Goal of the exercise> In the listing that follows, the lines starting at the one containing "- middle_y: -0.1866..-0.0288" and ending at the one containing "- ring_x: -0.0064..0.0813" are to be returned exactly, both boundary lines included, and no others.

Exercise data>
BEGIN

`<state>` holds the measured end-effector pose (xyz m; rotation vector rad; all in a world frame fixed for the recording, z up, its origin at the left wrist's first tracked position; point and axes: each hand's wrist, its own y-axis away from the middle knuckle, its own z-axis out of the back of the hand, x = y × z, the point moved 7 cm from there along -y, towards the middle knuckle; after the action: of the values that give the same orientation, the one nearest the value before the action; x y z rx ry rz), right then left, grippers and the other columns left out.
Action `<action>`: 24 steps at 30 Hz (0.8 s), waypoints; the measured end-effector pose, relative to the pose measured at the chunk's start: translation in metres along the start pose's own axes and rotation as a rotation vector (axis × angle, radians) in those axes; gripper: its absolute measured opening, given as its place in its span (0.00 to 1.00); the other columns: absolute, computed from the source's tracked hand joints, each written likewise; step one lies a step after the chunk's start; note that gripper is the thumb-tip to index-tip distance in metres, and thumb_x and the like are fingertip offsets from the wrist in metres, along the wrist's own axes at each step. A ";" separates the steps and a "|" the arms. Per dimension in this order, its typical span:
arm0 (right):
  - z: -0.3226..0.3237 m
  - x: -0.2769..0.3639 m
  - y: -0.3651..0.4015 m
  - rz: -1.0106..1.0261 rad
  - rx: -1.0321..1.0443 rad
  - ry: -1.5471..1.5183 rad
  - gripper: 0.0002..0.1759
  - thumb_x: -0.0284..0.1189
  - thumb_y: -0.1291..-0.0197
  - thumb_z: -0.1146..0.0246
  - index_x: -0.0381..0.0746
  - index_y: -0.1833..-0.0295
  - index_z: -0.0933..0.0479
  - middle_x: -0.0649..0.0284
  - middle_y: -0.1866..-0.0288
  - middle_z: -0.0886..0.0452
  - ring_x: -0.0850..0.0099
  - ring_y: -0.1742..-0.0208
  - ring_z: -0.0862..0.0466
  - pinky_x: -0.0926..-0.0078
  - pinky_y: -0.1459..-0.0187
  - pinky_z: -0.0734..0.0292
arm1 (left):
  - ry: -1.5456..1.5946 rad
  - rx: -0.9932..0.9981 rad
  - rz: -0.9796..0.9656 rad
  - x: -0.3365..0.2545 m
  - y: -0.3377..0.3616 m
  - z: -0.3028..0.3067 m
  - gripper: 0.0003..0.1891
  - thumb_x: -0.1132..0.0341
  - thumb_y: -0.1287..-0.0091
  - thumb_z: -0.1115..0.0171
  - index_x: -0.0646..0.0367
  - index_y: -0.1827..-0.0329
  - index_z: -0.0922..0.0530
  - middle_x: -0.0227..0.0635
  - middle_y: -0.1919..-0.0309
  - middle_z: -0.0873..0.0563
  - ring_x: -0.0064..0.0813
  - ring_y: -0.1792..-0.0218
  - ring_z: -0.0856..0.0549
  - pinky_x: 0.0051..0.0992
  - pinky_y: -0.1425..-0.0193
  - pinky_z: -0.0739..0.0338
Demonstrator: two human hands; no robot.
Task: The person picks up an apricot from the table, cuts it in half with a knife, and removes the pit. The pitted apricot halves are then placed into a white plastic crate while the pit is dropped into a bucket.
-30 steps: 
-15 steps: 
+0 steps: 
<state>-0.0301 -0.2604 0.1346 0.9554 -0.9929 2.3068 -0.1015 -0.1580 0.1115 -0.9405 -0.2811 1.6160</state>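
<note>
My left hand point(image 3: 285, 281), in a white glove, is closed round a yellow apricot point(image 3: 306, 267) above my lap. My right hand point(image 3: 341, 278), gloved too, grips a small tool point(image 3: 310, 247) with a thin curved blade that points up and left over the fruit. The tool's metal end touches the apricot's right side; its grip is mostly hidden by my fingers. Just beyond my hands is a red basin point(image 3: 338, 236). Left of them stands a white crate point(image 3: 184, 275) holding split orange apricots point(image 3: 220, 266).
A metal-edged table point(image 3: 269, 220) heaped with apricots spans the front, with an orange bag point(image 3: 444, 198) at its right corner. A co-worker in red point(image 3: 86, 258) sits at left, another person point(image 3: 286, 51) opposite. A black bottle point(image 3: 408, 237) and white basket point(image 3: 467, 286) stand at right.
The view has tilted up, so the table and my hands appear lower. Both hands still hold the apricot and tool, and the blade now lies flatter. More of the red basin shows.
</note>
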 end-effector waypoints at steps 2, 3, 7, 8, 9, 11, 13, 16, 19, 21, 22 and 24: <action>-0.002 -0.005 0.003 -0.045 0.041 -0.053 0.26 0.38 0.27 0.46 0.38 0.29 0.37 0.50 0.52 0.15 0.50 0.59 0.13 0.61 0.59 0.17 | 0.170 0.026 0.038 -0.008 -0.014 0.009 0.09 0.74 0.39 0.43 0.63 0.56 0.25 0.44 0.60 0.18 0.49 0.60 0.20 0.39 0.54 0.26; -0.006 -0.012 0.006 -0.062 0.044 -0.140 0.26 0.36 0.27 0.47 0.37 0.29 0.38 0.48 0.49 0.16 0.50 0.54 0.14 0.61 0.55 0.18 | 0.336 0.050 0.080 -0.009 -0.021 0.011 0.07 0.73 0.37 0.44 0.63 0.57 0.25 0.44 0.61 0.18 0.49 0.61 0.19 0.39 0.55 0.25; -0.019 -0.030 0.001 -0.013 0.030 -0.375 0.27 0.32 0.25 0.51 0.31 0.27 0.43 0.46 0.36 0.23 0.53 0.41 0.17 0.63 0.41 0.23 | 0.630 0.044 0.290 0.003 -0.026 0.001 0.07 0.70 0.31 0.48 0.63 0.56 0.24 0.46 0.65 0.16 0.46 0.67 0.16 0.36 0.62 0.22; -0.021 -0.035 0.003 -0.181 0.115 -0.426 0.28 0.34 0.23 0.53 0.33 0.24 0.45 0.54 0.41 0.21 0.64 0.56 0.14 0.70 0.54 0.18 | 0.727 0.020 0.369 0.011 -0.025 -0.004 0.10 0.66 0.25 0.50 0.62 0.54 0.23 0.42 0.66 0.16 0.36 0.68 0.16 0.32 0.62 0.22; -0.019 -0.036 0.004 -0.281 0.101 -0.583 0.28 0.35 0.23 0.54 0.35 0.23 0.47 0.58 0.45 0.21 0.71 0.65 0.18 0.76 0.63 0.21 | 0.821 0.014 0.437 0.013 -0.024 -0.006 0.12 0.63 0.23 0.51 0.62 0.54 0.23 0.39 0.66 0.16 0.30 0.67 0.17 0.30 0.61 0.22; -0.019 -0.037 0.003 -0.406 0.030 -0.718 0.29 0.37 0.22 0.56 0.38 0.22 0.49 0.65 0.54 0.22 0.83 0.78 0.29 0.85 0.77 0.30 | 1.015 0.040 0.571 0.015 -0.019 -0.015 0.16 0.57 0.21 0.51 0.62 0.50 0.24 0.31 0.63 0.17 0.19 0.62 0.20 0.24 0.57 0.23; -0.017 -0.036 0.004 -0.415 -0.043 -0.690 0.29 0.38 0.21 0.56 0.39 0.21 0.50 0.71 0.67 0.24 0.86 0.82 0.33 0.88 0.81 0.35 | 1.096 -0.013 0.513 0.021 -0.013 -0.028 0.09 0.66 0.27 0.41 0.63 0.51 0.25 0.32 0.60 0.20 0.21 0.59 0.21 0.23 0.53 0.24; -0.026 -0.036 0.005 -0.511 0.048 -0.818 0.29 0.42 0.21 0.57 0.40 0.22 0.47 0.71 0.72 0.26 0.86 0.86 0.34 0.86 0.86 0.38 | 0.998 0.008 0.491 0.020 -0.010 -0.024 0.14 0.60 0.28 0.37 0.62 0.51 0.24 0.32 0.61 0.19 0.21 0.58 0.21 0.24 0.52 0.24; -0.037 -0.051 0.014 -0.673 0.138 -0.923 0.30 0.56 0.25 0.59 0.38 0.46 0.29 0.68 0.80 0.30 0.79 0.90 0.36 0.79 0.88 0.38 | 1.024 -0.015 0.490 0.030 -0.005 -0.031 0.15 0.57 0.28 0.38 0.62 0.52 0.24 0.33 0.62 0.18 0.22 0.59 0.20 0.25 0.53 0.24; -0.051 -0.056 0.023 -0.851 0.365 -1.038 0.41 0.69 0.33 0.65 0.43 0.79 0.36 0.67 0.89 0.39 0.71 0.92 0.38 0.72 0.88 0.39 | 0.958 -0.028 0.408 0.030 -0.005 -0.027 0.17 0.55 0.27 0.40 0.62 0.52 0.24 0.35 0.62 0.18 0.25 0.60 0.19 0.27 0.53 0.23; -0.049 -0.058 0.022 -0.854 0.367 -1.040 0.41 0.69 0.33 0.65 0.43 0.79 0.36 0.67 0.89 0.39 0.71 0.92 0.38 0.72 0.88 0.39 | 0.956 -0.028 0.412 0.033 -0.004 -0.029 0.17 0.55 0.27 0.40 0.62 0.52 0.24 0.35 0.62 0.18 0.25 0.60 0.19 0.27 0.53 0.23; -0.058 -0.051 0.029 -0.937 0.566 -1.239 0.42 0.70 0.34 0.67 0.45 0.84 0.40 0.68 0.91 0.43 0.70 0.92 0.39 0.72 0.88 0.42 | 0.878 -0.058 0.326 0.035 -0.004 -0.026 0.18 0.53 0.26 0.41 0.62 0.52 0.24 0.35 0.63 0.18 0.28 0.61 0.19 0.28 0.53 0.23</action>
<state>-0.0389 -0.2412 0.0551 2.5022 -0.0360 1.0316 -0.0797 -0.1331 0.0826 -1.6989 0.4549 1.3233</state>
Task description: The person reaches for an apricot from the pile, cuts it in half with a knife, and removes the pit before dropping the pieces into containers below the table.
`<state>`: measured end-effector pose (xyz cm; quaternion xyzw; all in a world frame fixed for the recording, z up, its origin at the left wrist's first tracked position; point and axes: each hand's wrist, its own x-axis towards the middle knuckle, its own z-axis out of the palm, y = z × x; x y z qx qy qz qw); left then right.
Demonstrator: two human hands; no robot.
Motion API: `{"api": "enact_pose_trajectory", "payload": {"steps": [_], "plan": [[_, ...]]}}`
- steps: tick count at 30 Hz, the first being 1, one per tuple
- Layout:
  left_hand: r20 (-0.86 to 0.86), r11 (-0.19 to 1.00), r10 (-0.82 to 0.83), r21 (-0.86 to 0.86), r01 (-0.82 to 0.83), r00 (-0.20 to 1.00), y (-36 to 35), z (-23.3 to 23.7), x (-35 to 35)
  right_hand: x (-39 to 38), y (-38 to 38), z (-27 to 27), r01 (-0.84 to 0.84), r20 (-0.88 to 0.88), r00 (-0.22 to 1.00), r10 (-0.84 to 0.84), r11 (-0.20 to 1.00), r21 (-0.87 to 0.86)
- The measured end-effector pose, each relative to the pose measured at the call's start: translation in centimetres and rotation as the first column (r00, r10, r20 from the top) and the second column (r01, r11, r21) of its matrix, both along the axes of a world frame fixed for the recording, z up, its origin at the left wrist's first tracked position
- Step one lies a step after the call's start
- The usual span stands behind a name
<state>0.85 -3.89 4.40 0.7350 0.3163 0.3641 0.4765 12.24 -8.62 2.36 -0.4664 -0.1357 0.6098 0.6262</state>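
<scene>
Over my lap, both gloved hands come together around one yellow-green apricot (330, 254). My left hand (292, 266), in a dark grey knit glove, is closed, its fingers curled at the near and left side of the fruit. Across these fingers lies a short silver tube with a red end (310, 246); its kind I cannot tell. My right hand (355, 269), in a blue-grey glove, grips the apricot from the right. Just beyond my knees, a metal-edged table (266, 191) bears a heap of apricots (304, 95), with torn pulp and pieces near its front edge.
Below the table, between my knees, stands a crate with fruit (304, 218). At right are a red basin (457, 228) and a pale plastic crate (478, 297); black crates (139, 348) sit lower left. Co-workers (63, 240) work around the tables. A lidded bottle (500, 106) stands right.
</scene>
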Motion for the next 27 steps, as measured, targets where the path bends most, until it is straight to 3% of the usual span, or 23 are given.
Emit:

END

Reply to the exercise>
  - middle_y: -0.1866..-0.0288
  - middle_z: -0.0886..0.0452
  - ring_x: -0.0850..0.0099
  - ring_y: -0.1742..-0.0208
  - ring_z: -0.0862..0.0466
  - pinky_x: -0.0926..-0.0078
  - pinky_y: -0.1459..-0.0187
  - pinky_z: -0.0734..0.0292
arm1 (left):
  - ry: -1.5456..1.5946 rad
  - rx: -0.9932..0.9981 rad
  - rz: -0.9796..0.9656 rad
  - x: -0.3365..0.2545 m
  - y: -0.3377..0.3616 m
  - z: -0.3028..0.3067 m
  - gripper: 0.0003..0.1891
  - thumb_x: -0.1132..0.0341
  - thumb_y: -0.1287..-0.0091
  - thumb_z: -0.1115..0.0171
  - index_x: -0.0646..0.0367
  - index_y: -0.1827..-0.0329
  - index_z: -0.0922..0.0530
  - middle_x: -0.0227..0.0635
  - middle_y: -0.1919..-0.0309
  - middle_z: -0.0873..0.0563
  - ring_x: -0.0064..0.0813

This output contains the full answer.